Für andere Bundesländer finden sich identische Rechtsvorschriften in der Landesgesetzgebung.

In vielen Kommunen arbeiten die Gemeindevorstands- / Magistratsmitglieder ehrenamtlich. Sitzungen finden häufig abends statt, Tagungsort ist nicht selten ein Gemeinschaftshaus o.ä., das nicht direkt an die Verwaltung angeschlossen ist. Alleine hieraus ergibt sein enormes Risiko für die Vertraulichkeit der Personalakte.

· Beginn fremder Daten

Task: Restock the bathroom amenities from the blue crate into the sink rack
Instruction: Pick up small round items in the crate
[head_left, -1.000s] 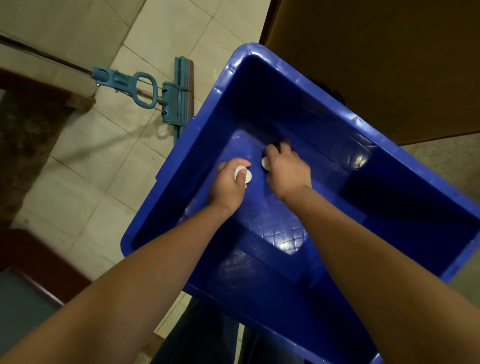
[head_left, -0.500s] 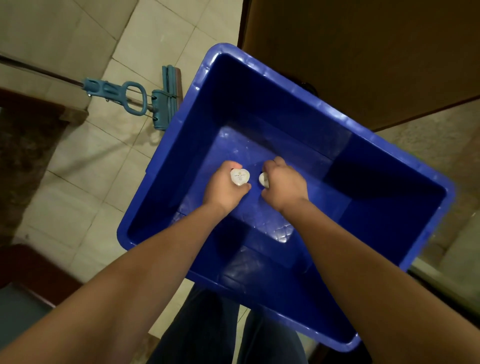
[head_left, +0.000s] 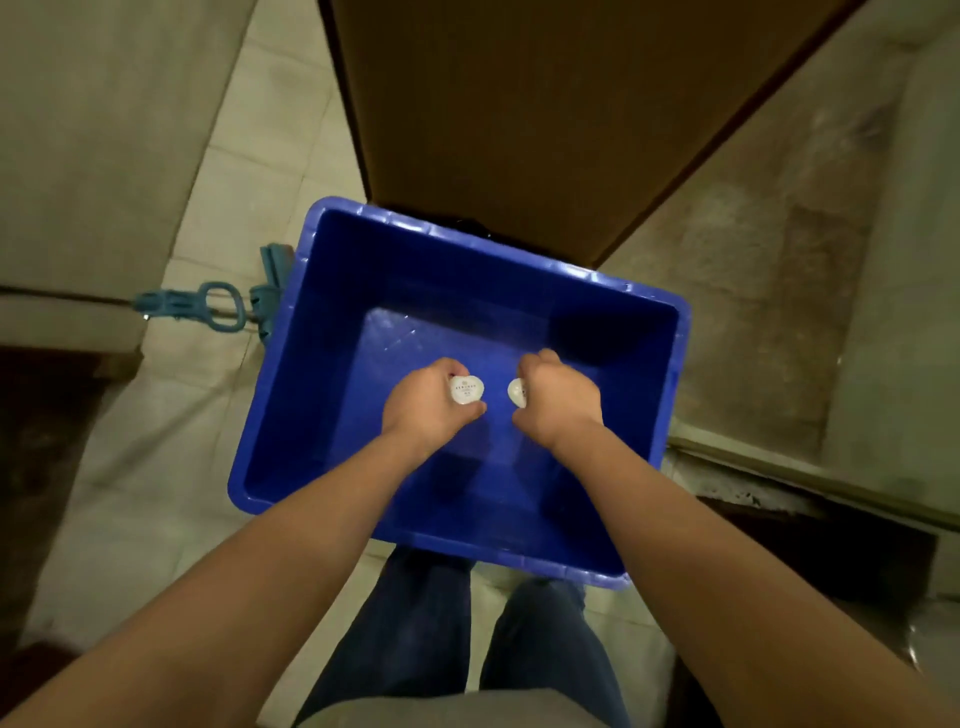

Man stelle sich vor, eine Personalakte wird beim Transport aus einer Aktentasche entwendet… Das wäre ein gewaltiger Datenschutzverstoß, der mit einer Meldung an die Aufsichtsbehörde und ggf. den entsprechenden Sanktionen verbunden ist.

Ergebnis

Dass die Mitglieder des Gemeindevorstands auf eine komplette Personalakte zugreifen dürfen und diese in der entsprechenden Sitzung des Gremiums für alle einsehbar ist, ist aufgrund der Regelungen in der DSGVO, des BeamtStG und des HBG ausgeschlossen. Um über Beförderungen, Eingruppierungen o.ä. zu beraten und zu entscheiden, dürfen dem Gemeindevorstand nur die Unterlagen zur Verfügung gestellt werden, die für die jeweilige Aufgabenstellung erforderlich sind. Die gesamte Personalakte darf es niemals sein.